I wish I didn't know about that last part, but you see things in this job.
Algernon Blackwood didn't know the half of it.

Algernon Blackwood wrote a famous horror story called "The Wendigo". We got a kick out of it but have to agree with Dad, too-once you've really seen a wendigo, some of the zip is gone from the story.
We've taken out a wendigo, and it wasn't easy. Hunters who don't bat an eyelash at your average spirit speak of the wendigo with the kind of respect due a dangerous adversary. And speaking of hunters, one of the legends from the job was Jack Fiddler, a Cree Indian who claimed at least fourteen wendigo kills-the last in 1907, when he was eighty-seven years old. That one got him thrown in prison, which we can tell you is still one of the perpetual hazards of the family business.
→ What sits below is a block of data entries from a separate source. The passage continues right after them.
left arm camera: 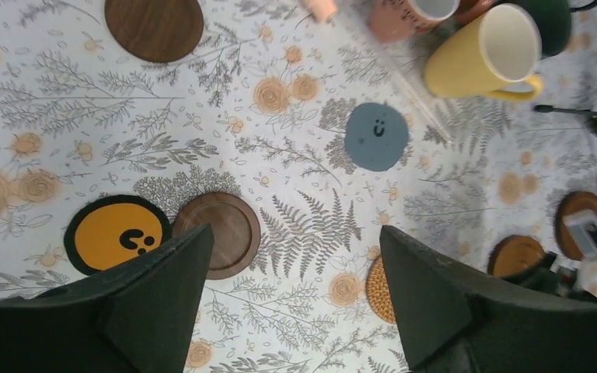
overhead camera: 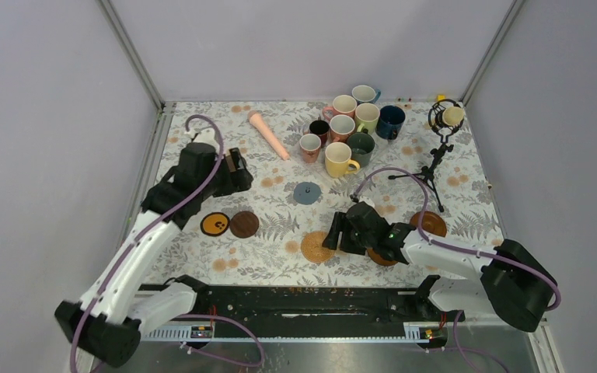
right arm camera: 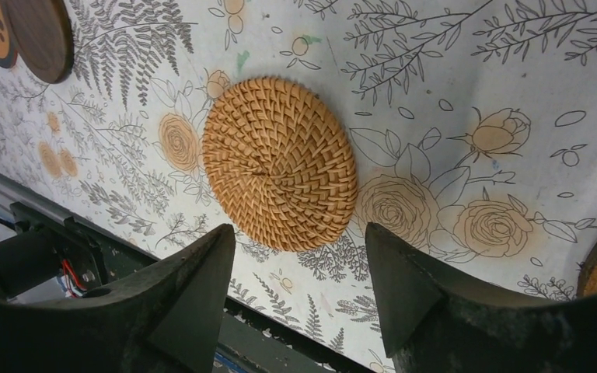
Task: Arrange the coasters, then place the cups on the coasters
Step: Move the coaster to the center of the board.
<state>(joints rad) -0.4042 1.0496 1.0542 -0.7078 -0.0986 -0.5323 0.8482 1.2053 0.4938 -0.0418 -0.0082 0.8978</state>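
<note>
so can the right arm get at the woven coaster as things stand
Probably yes: the right gripper hangs open just over the tan woven coaster, which lies flat with nothing on it or in the way.

This is a robotics test cell in a lab rather than a home. Plain grey wall panels (overhead camera: 303, 39) close in the counter (overhead camera: 280, 260) on three sides, joined at the back corners by bare metal posts (overhead camera: 130, 54). Two black-and-white robot arms, the left arm (overhead camera: 128, 264) and the right arm (overhead camera: 443, 256), are bolted to a black rail (overhead camera: 303, 301) along the near edge, with purple cables (overhead camera: 202, 116) looping off them. A floral printed cover lies over the counter. On it stand household mugs (overhead camera: 340, 159), flat coasters (overhead camera: 243, 224) and a microphone on a small tripod (overhead camera: 445, 116).
</note>
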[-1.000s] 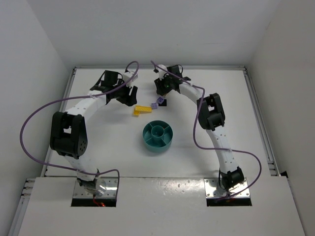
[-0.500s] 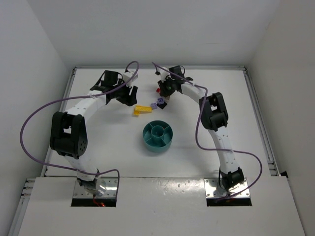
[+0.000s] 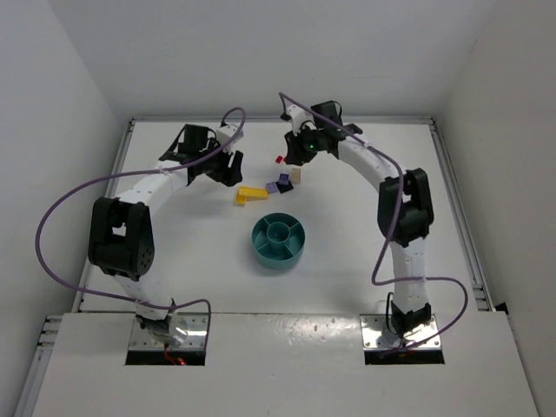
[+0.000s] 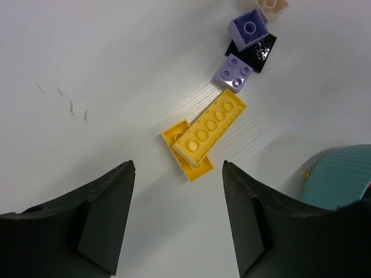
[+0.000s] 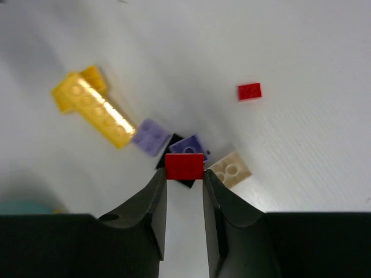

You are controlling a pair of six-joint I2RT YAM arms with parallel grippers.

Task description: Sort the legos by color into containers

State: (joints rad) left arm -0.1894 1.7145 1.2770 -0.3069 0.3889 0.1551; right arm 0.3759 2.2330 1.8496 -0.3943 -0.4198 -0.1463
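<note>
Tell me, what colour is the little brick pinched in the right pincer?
Red. The brick shows best in the right wrist view, clamped in the right pincer.

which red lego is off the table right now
The red brick pinched in the right gripper; the other red brick lies alone on the table.

we see a small red lego (image 5: 184,166) pinched between the right gripper's (image 5: 184,174) fingertips, lifted above the pile. a second red lego (image 5: 250,91) lies flat on the table at its two o'clock, well apart. below it, two purple legos (image 4: 249,27) (image 4: 235,72), a black one (image 4: 259,51) and a beige one (image 5: 230,169) cluster touching. a long yellow lego (image 4: 210,133) lies tilted across a shorter yellow one (image 4: 178,149), at the cluster's seven o'clock. the round teal dish (image 3: 279,241) with ringed compartments sits at six o'clock from the pile, near it.
</note>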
Another winter spirit is the yuki-onna. It's from Japan. Typically appearing as a beautiful woman, the yuki-onna is possibly the spirit of someone who has died of exposure-although we're not quite sure why they're always female. Don't men ever freeze to death in Japan? Her modus operandi: she appears to people who have gotten lost in a snowstorm and  either kills them outright or leads them on, promising shelter, until they die. A variation on the lore says that she appears to a parent searching for a lost child, and in this manifestation she holds a child in her arms. When the grateful parent takes the child from her, he or she is frozen in place and dies.
Occasionally her predations take on a sexual flavor, and she leads men to what seems to be a shelter and then, well, you know. Kills them. But not right away.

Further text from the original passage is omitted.